问题
I created a "producer" interface (to be used with method references, respectively to be easily mocked for unit tests):
@FunctionalInterface
public interface Factory<R, T, X extends Throwable> {
public R newInstanceFor(T t) throws X;
}
which I created like that, as my first use case actually had to throw some checked WhateverException
.
But my second use case doesn't have an X to throw.
The best I could come up with to make the compiler happy is:
Factory<SomeResultClass, SomeParameterClass, RuntimeException> factory;
That compiles, and does what I need, but still ugly. Is there a way to keep that single interface, but not provide an X when declaring specific instances?
回答1:
The only way to do it is subclassing - but I bet you knew that. To make my argument stronger, look at BinaryOperator
that extends BiFunction
.
回答2:
You cannot do that in Java. The only way is to create a sub interface.

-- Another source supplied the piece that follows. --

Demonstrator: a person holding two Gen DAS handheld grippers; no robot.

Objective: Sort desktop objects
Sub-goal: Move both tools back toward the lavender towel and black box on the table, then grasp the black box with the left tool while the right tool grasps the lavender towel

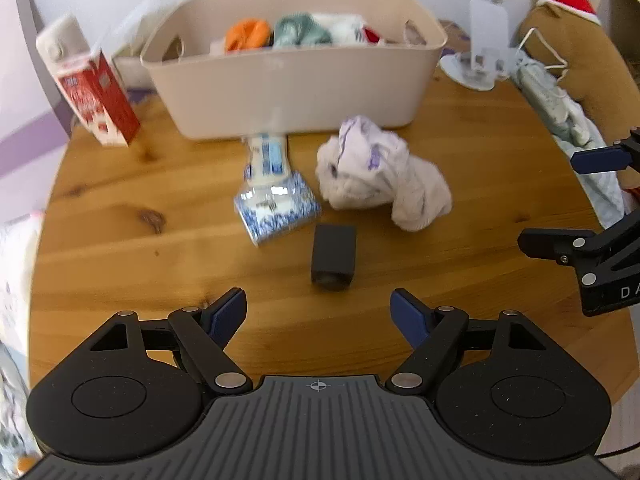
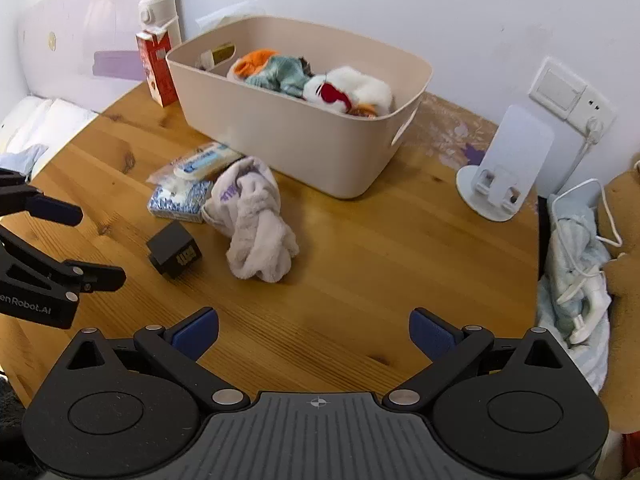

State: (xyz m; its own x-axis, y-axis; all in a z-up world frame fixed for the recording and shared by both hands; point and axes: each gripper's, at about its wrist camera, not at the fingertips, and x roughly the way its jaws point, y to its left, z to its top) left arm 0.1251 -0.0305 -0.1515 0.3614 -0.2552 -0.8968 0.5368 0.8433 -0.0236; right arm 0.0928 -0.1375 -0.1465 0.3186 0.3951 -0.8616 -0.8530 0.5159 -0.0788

public interface DefaultExceptionFactory<R, T>
extends Factory<R, T, RuntimeException>
回答3:
This is more of a "social engineering" answer: we place a contract on the lambda form that it doesn't throw anything:
public interface Factory<T, R, X> {
public R newInstanceFor(T arg) throws X;
public static Factory<R, U, AssertionError> neverThrows(Factory<U, V, ?> input) {
return u -> {
try {
return input.newInstanceFor(u);
}
catch(Throwable t) {
throw new AssertionError("Broken contract: exception thrown", t);
}
};
}
}
Usage is like this, or something along the lines of:
class MyClass {
Factory<MyInput, MyOtherClass, AssertionError> factory;
MyClass(Factory<MyInput, MyOtherClass, ?> factory) {
this.factory = Factory.neverThrows(factory);
}
public void do() {
factory.newInstanceFor(new MyInput()).do();
}
}
Downside of this approach: you can't really specify the contract in the type signature, the contract is then an implementation detail. If you want to have this in type signature, you will need a second sub-interface.
回答4:
You can define the method as generic like below code, if it is possible for you:
@FunctionalInterface
public interface Factory<R, T> {
public <X extends Throwable> R newInstanceFor(T t) throws X;
}
回答5:
You can use Project Lombok's @SneakyThrows annotation:
@FunctionalInterface
public interface Factory<R, T> {
@SneakyThrows
R newInstanceFor(T t);
}
This allows you to throw any exception (checked or unchecked). But read the documentation because this feature must be handled with care.
回答6:
Do you have to make the exception generic? Why not define the interface as
@FunctionalInterface
public interface Factory<R, T> {
public R newInstanceFor(T t) throws Throwable;
}
You can always catch your exception and check the type if you need in your calling function.